Today is


   "A word to the wise ain't necessary --  
          it's the stupid ones that need the advice."
					-Bill Cosby

Saturday, January 29, 2005


Anti-Anti-Neo-Conservatism

Writing in The Claremont Review of Books, Gerard Alexander has the goods on the intellectual laziness of some of neo-conservatism's critics. According to Alexander, the tendency of some neo-con critics to misunderstand or mischaracterize the intellectual history of neo-conservatism and to homogenize the ideas of its adherents often results in shallow or cliched critiques of neo-conservative thought. Moreover, according to Alexander, because critics of neo-conservatism often insist on treating it as an hermetically sealed ideology -- as a doctrine not unlike Marxism -- they fail to account for it as a foreign policy position, which would otherwise be done by measuring neo-conservative principles/strategies against the principles/strategies of other foreign policy positions such as realism and liberal institutionalism.

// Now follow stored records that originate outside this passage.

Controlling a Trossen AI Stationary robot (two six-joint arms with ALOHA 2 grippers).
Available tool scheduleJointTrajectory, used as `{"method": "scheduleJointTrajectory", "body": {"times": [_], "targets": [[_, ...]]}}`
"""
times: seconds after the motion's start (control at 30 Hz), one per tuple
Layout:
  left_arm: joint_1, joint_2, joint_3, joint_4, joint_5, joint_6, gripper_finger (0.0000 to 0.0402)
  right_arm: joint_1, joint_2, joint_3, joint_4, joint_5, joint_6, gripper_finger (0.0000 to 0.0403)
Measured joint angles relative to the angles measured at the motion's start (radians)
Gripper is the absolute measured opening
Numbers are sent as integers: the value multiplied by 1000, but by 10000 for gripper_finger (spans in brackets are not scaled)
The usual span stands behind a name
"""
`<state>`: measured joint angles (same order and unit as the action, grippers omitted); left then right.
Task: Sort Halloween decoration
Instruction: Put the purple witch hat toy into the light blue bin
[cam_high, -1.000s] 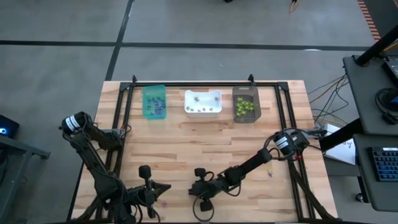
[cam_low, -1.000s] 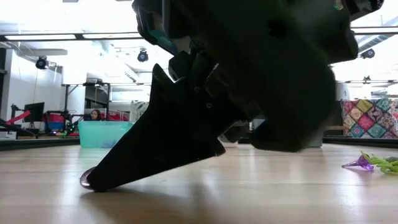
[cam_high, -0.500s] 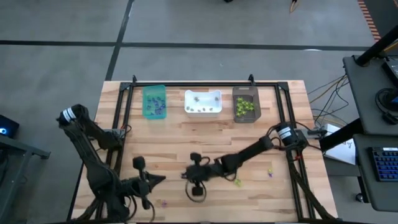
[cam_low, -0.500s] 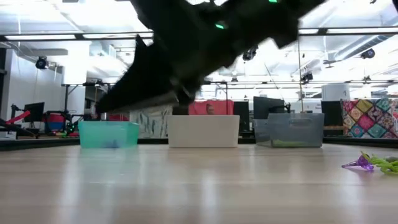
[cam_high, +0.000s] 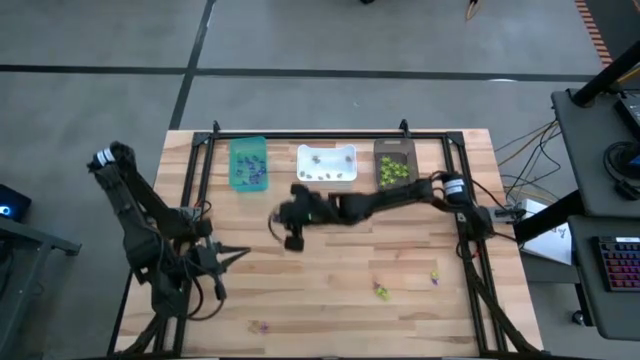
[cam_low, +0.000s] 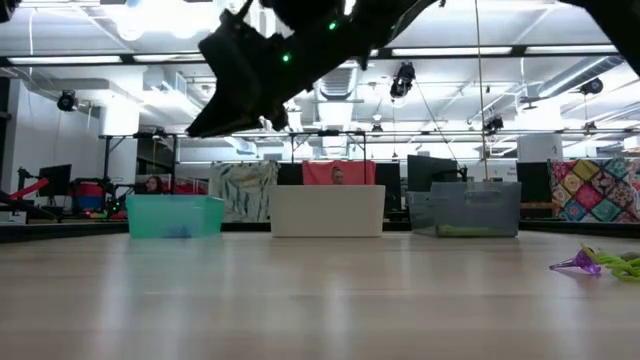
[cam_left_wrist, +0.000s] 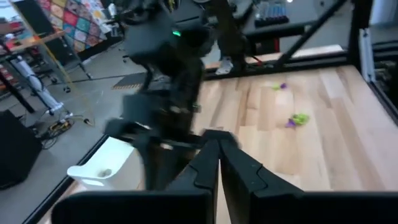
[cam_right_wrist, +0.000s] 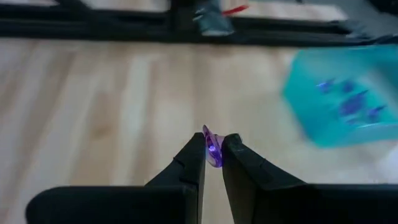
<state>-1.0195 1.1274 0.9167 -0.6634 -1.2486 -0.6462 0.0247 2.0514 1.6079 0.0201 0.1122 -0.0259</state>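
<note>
My right gripper (cam_high: 274, 216) hangs above the table's middle, a little nearer than the teal bin (cam_high: 248, 163), and is shut on a tiny purple Halloween decoration (cam_right_wrist: 213, 148). The same gripper (cam_low: 215, 122) shows high in the low view. The teal bin (cam_right_wrist: 348, 102) holds purple pieces, the white bin (cam_high: 327, 164) pale ones and the brown bin (cam_high: 396, 167) lime-green ones. Loose decorations lie on the wood near the front right (cam_high: 380, 291) (cam_high: 434, 273) and front left (cam_high: 262, 326). My left gripper (cam_high: 241, 253) waits shut at the left. My right gripper pinches the purple decoration (cam_right_wrist: 212, 143) between its two fingertips (cam_right_wrist: 198, 151). A sliver of it sticks out past the tips. The fingers slant slightly downward, coming from the table's right. The piece is lifted clear of the table.
The three bins stand in a row along the far edge inside a black frame (cam_high: 300, 134). A purple and a green piece (cam_low: 592, 263) lie at the right in the low view. Bare wood stretches between the bins and the near edge.
My right gripper has risen from the wood near the front edge and swung toward the far left, toward the teal bin, staying shut and carrying the purple piece clear of the table. My left gripper has drawn back toward the left and lifted a little.
</note>
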Motion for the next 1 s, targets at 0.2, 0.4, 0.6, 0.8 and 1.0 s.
{"method": "scheduleJointTrajectory", "body": {"times": [0.2,0.4,0.6,0.8,1.0], "targets": [[0,-56,-89,60,-57,-1,0,-140,21,87,19,-68,-62,38],[0,-62,-121,95,-130,0,0,-235,110,223,20,-119,-68,38],[1,-61,-109,104,-154,1,0,-291,227,389,11,-120,7,38],[1,-54,-94,104,-157,0,0,-309,325,523,2,-121,2,38],[1,-50,-94,107,-157,0,0,-325,394,611,10,-110,-15,38]]}}
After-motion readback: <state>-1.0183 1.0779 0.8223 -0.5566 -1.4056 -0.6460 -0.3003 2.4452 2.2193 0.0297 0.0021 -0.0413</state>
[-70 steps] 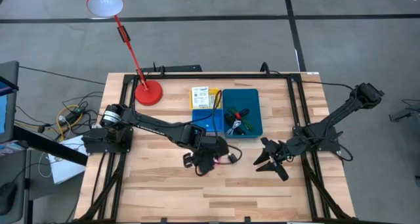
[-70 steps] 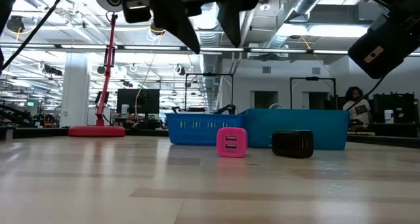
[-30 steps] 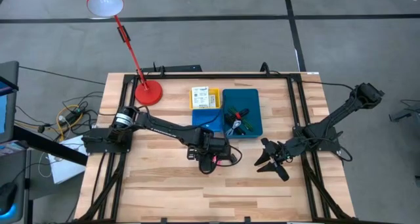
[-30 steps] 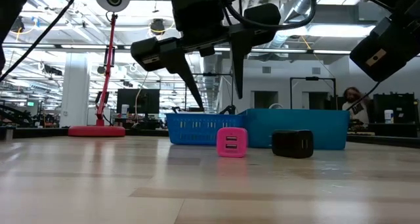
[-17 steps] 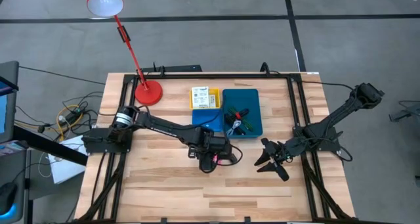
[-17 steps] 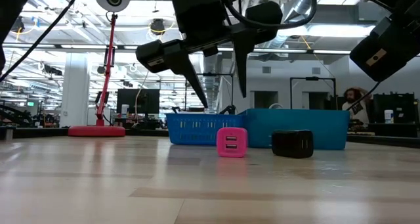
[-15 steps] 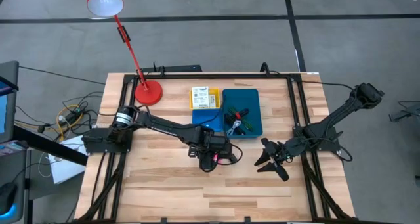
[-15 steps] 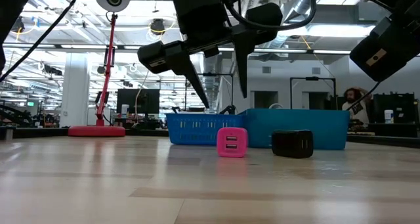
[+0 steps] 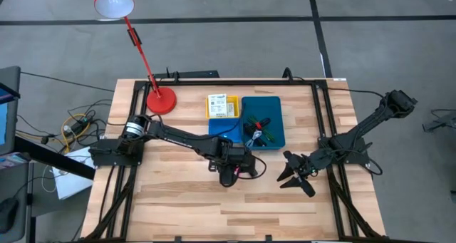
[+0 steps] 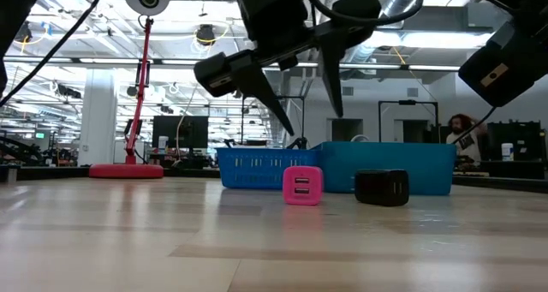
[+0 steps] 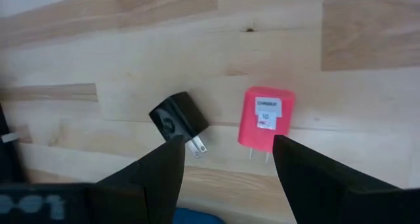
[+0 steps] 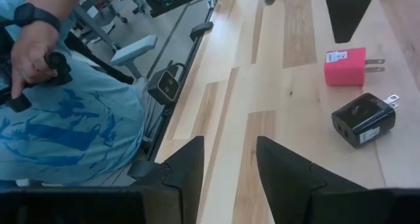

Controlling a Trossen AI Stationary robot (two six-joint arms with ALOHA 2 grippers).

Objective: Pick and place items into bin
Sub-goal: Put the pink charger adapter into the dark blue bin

Alexander is no neo-con apologist, so those readers hoping to dismiss his essay as a tendentious crypto-Straussian paean to Paul Wolfowitz will be greatly disappointed. Those readers, on the other hand, who can appreciate a call for greater clarity and precision in discussions of an important strand of foreign policy thought are strongly advised to read the essay.

1 Comments:

Blogger Wonderdog said...

We all know what "anti-neocon" means today, don't we? It's a convenient and polite way for the jew haters to say "anti-semitic".